• **WHAT TO WORK ON**:
In the entries below, how many lines contain the string "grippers"? Give the number by itself.

━━━━━ DATA FOR THIS TASK

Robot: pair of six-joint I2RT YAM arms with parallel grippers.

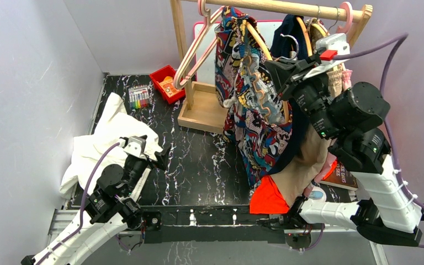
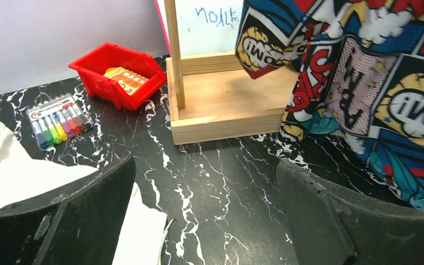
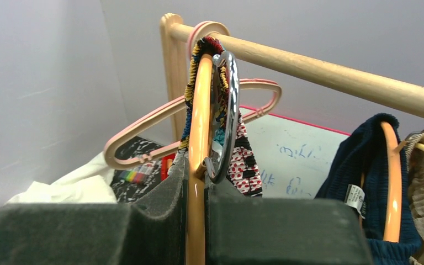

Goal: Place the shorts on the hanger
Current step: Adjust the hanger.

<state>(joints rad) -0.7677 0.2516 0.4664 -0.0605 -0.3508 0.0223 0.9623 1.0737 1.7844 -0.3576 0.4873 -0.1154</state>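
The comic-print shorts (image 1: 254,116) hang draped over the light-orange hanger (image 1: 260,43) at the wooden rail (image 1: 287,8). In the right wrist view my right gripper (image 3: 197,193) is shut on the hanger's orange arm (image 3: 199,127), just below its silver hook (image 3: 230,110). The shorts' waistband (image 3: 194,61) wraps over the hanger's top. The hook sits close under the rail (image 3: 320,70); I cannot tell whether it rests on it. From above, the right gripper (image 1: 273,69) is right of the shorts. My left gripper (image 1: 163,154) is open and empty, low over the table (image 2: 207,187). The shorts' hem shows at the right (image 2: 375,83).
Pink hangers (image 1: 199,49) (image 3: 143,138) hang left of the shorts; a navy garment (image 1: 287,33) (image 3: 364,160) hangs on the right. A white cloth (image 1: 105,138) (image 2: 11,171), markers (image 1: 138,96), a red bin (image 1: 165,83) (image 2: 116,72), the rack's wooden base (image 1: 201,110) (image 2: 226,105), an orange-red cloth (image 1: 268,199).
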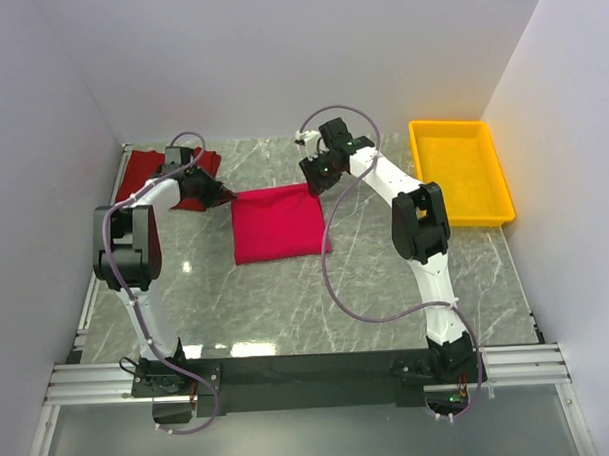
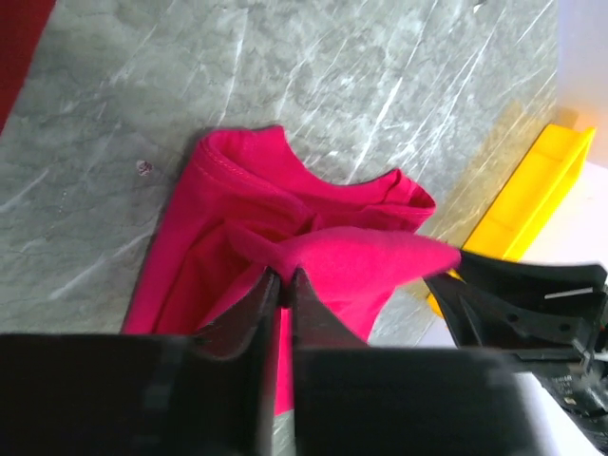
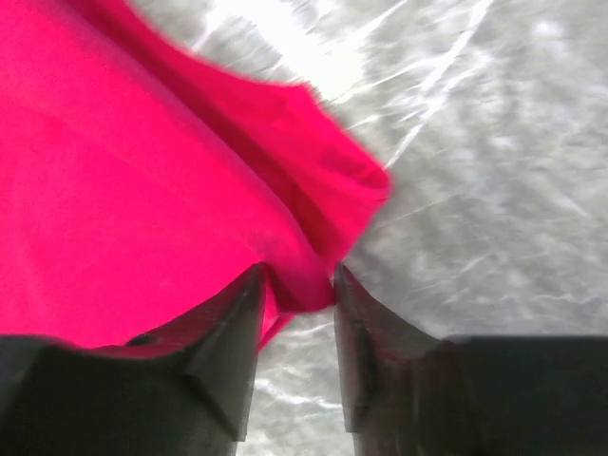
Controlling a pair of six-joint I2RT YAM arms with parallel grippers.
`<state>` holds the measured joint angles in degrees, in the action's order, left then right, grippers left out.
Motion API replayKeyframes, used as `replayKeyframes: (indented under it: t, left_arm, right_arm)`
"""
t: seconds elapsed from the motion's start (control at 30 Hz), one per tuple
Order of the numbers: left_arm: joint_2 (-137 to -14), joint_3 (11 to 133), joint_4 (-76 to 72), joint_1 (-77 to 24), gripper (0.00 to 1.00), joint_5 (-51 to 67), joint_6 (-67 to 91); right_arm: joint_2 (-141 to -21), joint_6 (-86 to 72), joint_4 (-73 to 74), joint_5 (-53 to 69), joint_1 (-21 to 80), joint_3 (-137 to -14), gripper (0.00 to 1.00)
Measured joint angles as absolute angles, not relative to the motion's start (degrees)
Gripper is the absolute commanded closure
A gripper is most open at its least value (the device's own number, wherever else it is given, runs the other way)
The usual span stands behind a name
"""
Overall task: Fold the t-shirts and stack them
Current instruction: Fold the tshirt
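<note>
A crimson-pink t-shirt [image 1: 276, 224] lies folded into a rectangle mid-table. My left gripper [image 1: 223, 195] sits at its back left corner. In the left wrist view it [image 2: 285, 276] is shut on a raised pinch of the pink cloth [image 2: 313, 252]. At the shirt's back right corner, my right gripper [image 1: 314, 177] has its jaws apart. In the right wrist view a fold of the pink cloth [image 3: 142, 190] still sits loosely between them [image 3: 298, 281]. The darker brick-red t-shirt [image 1: 142, 172] lies bunched at the back left, partly behind the left arm.
A yellow tray [image 1: 461, 170] stands at the back right, also visible in the left wrist view as a yellow tray edge [image 2: 532, 195]. White walls close in the marble table [image 1: 386, 275] on three sides.
</note>
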<state>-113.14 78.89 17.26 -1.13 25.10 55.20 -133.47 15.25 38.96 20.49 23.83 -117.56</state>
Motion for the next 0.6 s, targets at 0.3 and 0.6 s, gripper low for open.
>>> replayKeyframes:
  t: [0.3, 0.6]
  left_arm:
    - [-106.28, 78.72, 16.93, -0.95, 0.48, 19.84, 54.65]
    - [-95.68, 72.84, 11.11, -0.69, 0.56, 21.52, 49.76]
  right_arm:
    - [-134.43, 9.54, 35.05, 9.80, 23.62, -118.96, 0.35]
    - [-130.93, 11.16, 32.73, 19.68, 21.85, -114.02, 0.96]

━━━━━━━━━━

• **SOLVED PROBLEM**:
3